- Pine Bend Location within Minnesota Pine Bend Location within the United States
- Coordinates: 47°25′20″N 95°35′53″W﻿ / ﻿47.42222°N 95.59806°W
- Country: United States
- State: Minnesota
- County: Mahnomen
- Township: Island Lake

Area
- • Total: 1.26 sq mi (3.27 km^{2})
- • Land: 1.25 sq mi (3.25 km^{2})
- • Water: 0.0039 sq mi (0.01 km^{2})
- Elevation: 1,473 ft (449 m)

Population (2020)
- • Total: 31
- • Density: 24.7/sq mi (9.53/km^{2})
- Time zone: UTC-6 (Central (CST))
- • Summer (DST): UTC-5 (CDT)
- ZIP Code: 56651 (Lengby)
- Area code: 218
- GNIS feature ID: 2583778
- FIPS code: 27-51028

= Pine Bend, Minnesota =

Census-designated place in Minnesota, US

Pine Bend is a census-designated place and unincorporated community in Island Lake Township, Mahnomen County, Minnesota, United States. Its population was 31 as of the 2020 census.

==Geography==
Pine Bend is in northeastern Mahnomen County, in the southern part of Island Lake Township. Mailing addresses in Pine Bend are with the city of Lengby, 7 mi to the north in Polk County. Mahnomen, the Mahnomen County seat, is 24 mi to the southwest.
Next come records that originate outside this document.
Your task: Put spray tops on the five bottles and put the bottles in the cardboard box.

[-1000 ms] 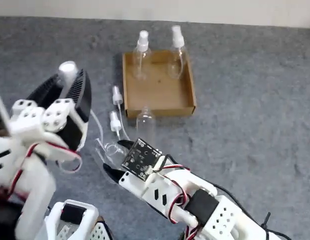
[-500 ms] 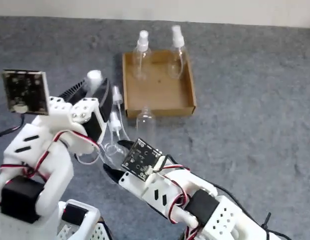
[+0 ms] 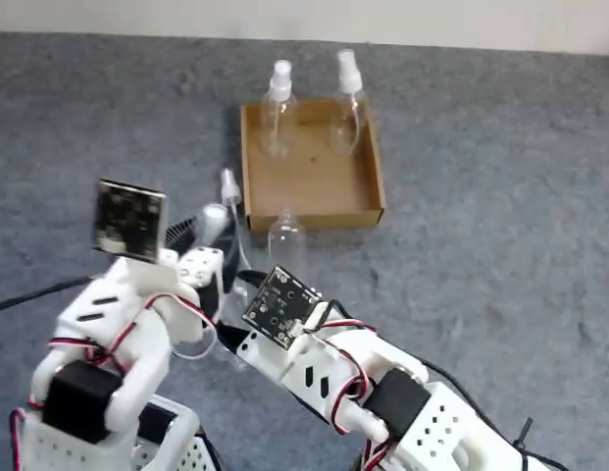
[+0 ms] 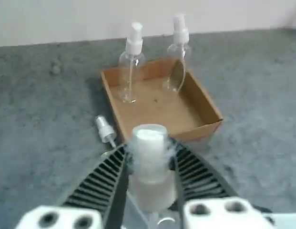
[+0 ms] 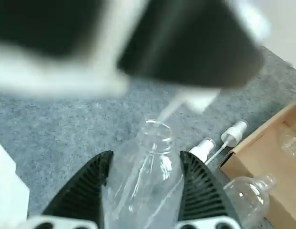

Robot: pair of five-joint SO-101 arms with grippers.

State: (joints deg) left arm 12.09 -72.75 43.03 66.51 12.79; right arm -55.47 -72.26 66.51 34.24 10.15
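Note:
My right gripper [image 5: 145, 164] is shut on a clear open-necked bottle [image 5: 148, 157], held upright near the table's front [image 3: 235, 294]. My left gripper [image 4: 148, 155] is shut on a white spray top [image 4: 148, 157] and hangs just above that bottle's neck, the top's thin tube [image 5: 170, 107] pointing down at the opening. The cardboard box [image 3: 314, 177] lies behind, with two capped bottles [image 3: 279, 108] [image 3: 347, 98] standing at its far edge. Another topless bottle [image 3: 286, 235] stands against the box's near wall.
A loose spray top [image 3: 228, 186] lies on the grey carpet left of the box; the right wrist view has two loose spray tops [image 5: 233, 132] [image 5: 205, 145] side by side. Open carpet stretches right of the box.
My left arm has swung down and to the right, bringing the spray top from high at the left to just above the held bottle. The right arm has stayed still.

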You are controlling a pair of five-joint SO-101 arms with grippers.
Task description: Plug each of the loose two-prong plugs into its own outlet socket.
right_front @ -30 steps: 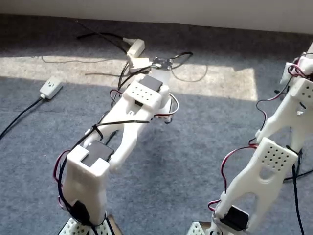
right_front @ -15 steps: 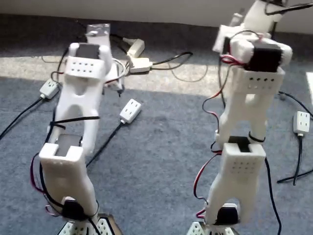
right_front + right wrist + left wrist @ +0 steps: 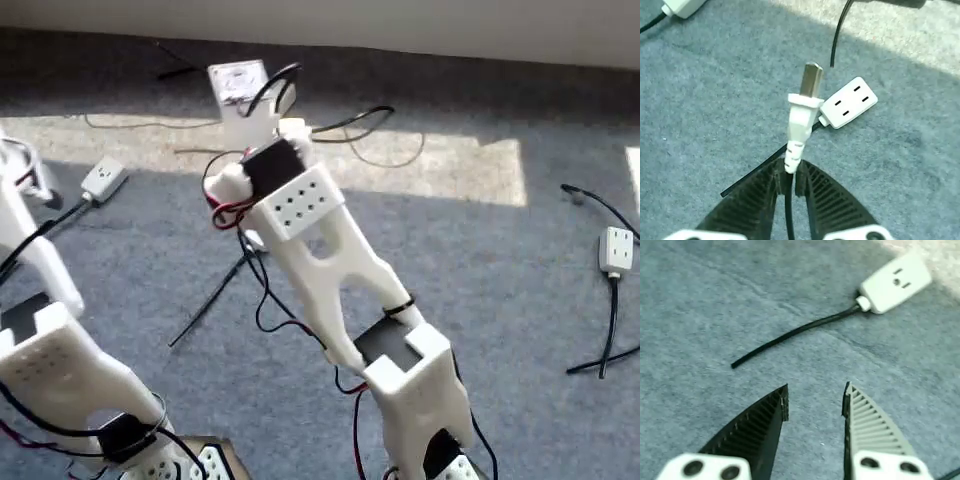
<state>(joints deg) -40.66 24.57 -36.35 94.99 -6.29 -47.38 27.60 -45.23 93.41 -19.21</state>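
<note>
My right gripper (image 3: pixel 790 170) is shut on the cord end of a white two-prong plug (image 3: pixel 802 110), which it holds just above the carpet with its brass prongs pointing away from me. A white outlet socket (image 3: pixel 847 109) lies right beside the plug head, slots facing up. In the high view the right arm (image 3: pixel 320 240) stretches across the middle toward the back left. My left gripper (image 3: pixel 815 390) hangs open and empty over bare carpet, short of another white outlet socket (image 3: pixel 895 282) on a black cord. That socket (image 3: pixel 103 178) lies at the far left.
A third white socket (image 3: pixel 617 250) with its cord lies at the far right. Loose black cords (image 3: pixel 350 130) tangle in the sunlit strip at the back. A black cord (image 3: pixel 210 300) runs under the right arm. The left arm (image 3: pixel 40 260) stands at the left edge.
The right arm has swung from the right side across to the centre-left. The left arm has swung from the middle out to the far left.
</note>
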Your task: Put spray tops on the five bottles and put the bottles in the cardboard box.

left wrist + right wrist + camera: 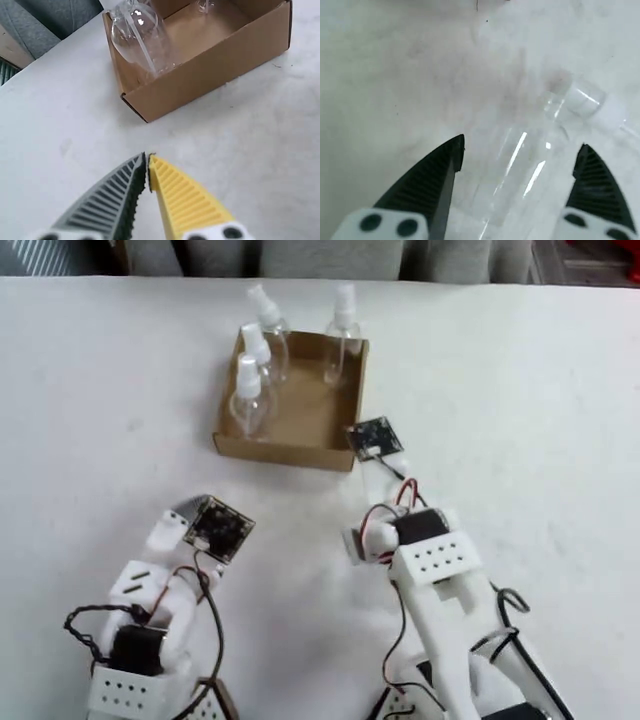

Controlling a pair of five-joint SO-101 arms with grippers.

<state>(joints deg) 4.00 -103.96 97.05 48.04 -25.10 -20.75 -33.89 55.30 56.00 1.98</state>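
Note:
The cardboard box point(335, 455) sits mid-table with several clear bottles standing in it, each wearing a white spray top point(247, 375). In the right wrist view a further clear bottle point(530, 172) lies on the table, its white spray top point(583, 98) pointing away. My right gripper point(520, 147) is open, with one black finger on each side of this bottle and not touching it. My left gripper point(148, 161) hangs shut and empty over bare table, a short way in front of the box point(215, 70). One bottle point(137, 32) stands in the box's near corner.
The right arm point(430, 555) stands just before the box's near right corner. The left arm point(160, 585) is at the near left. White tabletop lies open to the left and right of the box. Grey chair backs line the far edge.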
According to the U.S. Census Bureau, the Pine Bend CDP has a total area of 1.26 sqmi, of which 0.005 sqmi, or 0.40%, are water. The Wild Rice River passes through the northern part of the CDP, forming a bend around the center of the community.

==Demographics==

Historical population
| Census | Pop. | Note | %± |
| 2010 | 28 |  | — |
| 2020 | 31 |  | 10.7% |
U.S. Decennial Census

==Education==
The community is served by Fosston Public Schools.